Smith’s hard fight for the little guy culminated in the iconic photo Tomoko Uemura in Her Bath (1971). It was right up there with Nick Ut’s harrowing photo of nine-year-old Kim Phuc running from a Napalm bomb that is credited for having helped end the Vietnam war. The shooting of this photo is the fitting climax to the film.

Smith’s career is saved by his shocking, distressing photographs that, as he promised Hayes, would redeem both himself and Life, if not save them. Life’s photo essay was to be their mutual swan song. Life ceased its regular magazines in 1972 and Smith died in 1978, partly from health problems associated with a physical assault in Minamata that nearly cost him his eye and arm.

The film ends with a series of captions that leave us feeling a bit cheated and wishing we had known all this at the start of the film. For one thing, you might have thought the romance between Eugene and Aileen in the film was dramatic licence, but actually the two apparently married in 1971 and spent their three years in Minamata as a couple.

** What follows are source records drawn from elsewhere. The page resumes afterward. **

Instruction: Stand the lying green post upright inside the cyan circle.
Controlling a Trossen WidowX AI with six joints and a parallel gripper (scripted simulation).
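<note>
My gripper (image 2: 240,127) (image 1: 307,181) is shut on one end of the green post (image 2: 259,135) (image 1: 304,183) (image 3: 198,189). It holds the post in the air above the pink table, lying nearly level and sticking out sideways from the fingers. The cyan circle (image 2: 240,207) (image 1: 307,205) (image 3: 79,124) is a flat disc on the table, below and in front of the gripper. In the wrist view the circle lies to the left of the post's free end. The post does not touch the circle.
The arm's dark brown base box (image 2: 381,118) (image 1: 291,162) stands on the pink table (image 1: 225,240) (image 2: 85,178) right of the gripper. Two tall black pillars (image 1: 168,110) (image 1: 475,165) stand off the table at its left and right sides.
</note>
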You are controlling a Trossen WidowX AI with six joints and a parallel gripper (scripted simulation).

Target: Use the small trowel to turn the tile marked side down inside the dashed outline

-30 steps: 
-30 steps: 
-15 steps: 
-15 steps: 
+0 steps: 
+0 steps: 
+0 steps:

Smith was a larger-than-life Hemingway character who was hard working, hard drinking and constantly travelling. He had enormous empathy for the suffering of the world but less so for those close to him. Women were not for life, but company for his projects like his photo essays. In the case of his Jazz Loft Project, beginning in 1957, a woman was unnecessary, and he left his partner and their four children behind to move into a loft with three male jazz musicians to embark on a major photo/recording project. His relationship with Aileen did not survive the return to NYC, and publication of their photo book. By 1954, and for the last four years of his life, cut short at 59, he had a new partner.

We learn none of this from the film (other than a brief complaint to Hayes that his kids don’t speak to him anymore) nor about Smith’s perfectionism that cost him jobs, but whose photos vindicated him. However, we learn even less about the victims (language is a problem) and about the long, complex battle against the Chisso Corporation, although as both Dark Waters and Erin Brockovich showed, these prolonged legal battles, particularly when we get to know and care about the victims, can be cinematic and dramatically involving.

With the exception of Depp, the acting, too, leaves a lot to be desired. The Chairman of Chisso and Aileen are strangely wooden, although one young victim, who is fascinated with Smith’s camera (but whose story is then dropped) is a stand-out. Depp has to be given credit for his excellent performance (he is a convincing alcoholic) and for transforming himself into the spitting image of Smith who was just a few years younger than Depp, but a lot worse for wear and tear, when the action takes place.

Joyce Glasser, Mature Times film critic.